Güncelleme Tarihi:
Roman, Osmanlı Padişahı II. Abdülhamid, Basil Zaharoff, Mizancı Murad, Kara İzzet Paşa (Romandaki ismi tarihteki ismi Arap İzzet Paşa) gibi gerçek karakterlerin yanı sıra romanın kahramanı Suphi ve Maria'nın aşkı çevresinde bir döneme, o dönemin İstanbul'una, insan zaaflarına, genç Türkler'in özgürlük tutkusuna, mücadelesine uzanıyor. Dili bir hayli akıcı roman aynı oranda sürükleyici.

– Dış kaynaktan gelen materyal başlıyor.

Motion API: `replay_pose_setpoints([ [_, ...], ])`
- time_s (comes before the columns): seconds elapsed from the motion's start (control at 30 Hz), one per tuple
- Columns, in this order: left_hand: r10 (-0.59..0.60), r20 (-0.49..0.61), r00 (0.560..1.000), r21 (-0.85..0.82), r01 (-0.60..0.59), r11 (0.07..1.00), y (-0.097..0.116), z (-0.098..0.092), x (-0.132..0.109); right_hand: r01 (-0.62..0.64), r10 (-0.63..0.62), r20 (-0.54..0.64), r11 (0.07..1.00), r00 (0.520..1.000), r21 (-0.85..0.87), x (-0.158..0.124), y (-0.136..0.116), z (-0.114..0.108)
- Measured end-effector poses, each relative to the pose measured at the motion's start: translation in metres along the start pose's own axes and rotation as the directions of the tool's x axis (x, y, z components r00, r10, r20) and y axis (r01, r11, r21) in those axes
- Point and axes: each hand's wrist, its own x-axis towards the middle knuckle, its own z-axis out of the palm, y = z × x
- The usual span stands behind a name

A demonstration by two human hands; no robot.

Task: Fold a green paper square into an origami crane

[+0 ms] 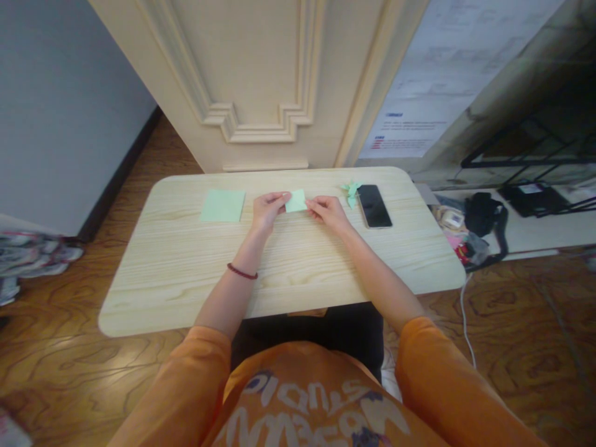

Edebi anlamda da son zamanlarda görmediğimiz kadar doyurucu. Çarpıcı bir aşk hikâyesi, unutulmayacak İstanbul tasvirleri ve tarihi şahsiyetlerin oya gibi işlenmiş güçlü karakterleriyle sizi hemen sarmalıyor. Roman "Vatan Şairi" Namık Kemal'in ölümünden bir buçuk ay önce oğluna gönderdiği bir fotoğrafın altına yazdığı son mısralarla başlıyor. Ondan sonra sanki sizi tarihte sarsıcı bir yolculuğa çıkarıyor. Ama bunu sadece tarih romanı olarak düşünmeyin, kitap bugüne de özgürlük gibi evrensel mesajlar veriyor.
KAHRAMAN SANDIKLARIMIZ
Romanın kahramanı Suphi şöyle diyor bir cümlesinde: "Bazen kahraman sandığımız insanlar bizi yanıltırlar. Murad Bey benim için bir sükutuhayal oldu. Ama her şeye rağmen inandığım değerlerden vazgeçecek değilim. İnsan ruhunun bir yerinde kor halinde bir kül durur. Aslında hep var olan, sönmeyen bir ateşin en yakıcı halidir bu. Sönmekte olduğunu hatta söndüğünü düşünürsün ama hele bir şey dokunmasın... Peşi sıra her şeyi bir orman gibi alev alev yakarsın. Özgürlük müdür bu kül? Yakıcı kül. O kül sönmüş müdür, yoksa her şeyi yakabilecek kor mudur? Dokunmaya değmez mi?"